Return only the number of lines in the data below where the word "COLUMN" appears.

++++++++++++++++++++

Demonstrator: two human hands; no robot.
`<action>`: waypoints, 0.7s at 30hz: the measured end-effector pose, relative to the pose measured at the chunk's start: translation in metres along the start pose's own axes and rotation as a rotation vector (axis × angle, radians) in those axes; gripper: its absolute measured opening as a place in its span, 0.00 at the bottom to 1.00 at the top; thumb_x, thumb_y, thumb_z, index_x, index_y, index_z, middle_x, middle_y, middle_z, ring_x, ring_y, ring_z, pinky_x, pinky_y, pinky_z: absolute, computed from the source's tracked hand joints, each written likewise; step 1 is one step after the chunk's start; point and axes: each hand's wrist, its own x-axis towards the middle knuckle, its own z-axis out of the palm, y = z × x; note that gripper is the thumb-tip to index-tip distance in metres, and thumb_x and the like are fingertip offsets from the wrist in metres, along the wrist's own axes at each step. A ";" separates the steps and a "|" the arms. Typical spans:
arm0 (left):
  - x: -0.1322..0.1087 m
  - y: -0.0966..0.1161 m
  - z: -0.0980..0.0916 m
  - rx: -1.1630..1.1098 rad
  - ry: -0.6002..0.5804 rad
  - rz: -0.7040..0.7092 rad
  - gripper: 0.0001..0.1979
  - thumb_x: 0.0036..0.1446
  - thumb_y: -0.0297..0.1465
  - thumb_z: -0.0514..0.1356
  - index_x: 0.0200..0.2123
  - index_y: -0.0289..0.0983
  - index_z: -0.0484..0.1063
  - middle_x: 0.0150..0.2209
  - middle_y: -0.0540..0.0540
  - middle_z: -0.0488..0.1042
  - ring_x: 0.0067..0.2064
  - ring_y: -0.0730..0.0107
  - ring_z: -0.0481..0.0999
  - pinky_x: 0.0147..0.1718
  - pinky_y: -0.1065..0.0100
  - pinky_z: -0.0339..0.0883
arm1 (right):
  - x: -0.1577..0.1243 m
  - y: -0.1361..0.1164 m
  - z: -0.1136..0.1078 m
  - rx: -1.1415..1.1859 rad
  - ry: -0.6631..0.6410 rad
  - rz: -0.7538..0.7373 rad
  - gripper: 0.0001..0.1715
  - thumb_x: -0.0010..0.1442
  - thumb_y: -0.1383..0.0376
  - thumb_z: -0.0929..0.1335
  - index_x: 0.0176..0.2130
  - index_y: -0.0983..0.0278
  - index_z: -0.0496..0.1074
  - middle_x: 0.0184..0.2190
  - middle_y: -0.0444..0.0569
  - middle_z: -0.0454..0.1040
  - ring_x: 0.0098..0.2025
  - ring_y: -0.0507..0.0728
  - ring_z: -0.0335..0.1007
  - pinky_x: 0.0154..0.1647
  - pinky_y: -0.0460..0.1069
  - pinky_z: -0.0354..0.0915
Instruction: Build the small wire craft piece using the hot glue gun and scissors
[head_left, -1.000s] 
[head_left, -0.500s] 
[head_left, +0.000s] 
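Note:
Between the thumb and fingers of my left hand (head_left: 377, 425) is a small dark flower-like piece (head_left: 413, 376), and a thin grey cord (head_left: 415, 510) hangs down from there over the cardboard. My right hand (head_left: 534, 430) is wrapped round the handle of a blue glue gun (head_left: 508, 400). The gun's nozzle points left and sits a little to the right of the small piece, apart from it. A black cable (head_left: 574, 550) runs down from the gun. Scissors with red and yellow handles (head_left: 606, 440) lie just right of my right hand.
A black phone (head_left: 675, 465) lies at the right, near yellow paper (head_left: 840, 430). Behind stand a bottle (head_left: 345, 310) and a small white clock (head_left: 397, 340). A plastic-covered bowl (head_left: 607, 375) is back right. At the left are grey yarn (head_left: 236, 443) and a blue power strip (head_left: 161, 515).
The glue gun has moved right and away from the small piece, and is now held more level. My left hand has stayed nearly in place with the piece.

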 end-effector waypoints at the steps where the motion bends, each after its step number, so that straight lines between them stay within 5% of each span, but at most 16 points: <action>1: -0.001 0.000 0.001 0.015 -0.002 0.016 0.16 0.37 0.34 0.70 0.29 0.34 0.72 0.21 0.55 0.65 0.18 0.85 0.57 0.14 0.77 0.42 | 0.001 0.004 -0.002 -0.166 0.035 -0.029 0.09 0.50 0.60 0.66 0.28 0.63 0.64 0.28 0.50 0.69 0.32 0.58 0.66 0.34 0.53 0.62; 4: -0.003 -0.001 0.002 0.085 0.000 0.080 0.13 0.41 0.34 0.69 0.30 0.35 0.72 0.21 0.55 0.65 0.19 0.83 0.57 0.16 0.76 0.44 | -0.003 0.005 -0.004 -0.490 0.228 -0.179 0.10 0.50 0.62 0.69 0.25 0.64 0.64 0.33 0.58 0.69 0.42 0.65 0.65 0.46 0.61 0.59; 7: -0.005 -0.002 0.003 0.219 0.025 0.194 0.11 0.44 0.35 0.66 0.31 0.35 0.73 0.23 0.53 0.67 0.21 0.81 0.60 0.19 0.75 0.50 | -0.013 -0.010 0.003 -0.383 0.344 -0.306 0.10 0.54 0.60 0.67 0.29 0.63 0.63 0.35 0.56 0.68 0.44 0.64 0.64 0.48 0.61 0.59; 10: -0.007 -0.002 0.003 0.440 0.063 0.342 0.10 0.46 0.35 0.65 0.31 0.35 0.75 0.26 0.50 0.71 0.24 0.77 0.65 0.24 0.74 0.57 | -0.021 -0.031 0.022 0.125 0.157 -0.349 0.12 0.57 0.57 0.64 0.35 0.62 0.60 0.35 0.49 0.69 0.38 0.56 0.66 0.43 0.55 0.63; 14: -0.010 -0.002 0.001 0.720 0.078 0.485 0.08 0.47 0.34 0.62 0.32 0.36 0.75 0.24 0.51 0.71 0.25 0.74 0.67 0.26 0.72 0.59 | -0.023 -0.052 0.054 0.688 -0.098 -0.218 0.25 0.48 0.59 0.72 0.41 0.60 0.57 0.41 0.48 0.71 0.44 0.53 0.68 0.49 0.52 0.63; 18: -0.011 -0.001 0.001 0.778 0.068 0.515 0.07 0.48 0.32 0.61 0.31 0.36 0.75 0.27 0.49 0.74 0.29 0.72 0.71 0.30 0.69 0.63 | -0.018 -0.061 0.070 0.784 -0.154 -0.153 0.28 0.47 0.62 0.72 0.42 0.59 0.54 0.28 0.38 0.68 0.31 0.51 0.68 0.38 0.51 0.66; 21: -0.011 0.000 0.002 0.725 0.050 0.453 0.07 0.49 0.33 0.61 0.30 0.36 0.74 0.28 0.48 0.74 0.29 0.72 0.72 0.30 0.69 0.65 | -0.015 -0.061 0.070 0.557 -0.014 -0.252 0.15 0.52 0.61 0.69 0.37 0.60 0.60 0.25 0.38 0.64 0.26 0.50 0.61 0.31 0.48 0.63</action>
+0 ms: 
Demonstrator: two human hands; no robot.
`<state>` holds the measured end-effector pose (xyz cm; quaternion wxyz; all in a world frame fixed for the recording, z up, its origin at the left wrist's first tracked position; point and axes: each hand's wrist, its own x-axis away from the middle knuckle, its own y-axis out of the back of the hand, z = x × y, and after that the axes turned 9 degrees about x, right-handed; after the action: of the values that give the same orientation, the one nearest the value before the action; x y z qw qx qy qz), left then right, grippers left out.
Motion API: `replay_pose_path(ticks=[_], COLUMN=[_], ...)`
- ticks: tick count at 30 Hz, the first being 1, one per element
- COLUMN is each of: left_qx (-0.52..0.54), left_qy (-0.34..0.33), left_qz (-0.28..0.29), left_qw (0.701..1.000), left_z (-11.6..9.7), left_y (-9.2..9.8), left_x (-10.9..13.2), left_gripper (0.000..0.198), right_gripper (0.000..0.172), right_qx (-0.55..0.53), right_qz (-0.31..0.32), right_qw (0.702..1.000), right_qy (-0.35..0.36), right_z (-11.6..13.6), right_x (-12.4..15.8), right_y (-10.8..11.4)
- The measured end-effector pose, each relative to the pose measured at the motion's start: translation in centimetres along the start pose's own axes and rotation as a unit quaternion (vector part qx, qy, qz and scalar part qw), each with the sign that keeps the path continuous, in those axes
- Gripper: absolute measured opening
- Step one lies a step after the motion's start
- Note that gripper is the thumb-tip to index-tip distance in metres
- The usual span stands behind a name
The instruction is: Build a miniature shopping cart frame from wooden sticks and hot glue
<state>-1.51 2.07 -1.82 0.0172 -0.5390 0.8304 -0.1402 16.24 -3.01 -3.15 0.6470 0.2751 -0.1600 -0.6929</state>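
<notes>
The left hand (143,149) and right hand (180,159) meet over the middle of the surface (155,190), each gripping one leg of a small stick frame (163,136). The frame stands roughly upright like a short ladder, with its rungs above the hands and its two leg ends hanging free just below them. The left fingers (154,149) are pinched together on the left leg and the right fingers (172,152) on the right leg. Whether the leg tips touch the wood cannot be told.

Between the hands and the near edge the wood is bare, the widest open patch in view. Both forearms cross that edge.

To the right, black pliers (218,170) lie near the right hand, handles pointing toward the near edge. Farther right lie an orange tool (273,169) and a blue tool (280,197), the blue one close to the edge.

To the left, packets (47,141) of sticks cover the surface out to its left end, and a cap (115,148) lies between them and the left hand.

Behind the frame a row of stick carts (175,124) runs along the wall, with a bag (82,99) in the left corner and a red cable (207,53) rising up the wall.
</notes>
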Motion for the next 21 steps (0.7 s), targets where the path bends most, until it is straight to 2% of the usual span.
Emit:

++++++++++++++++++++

→ RESULT
2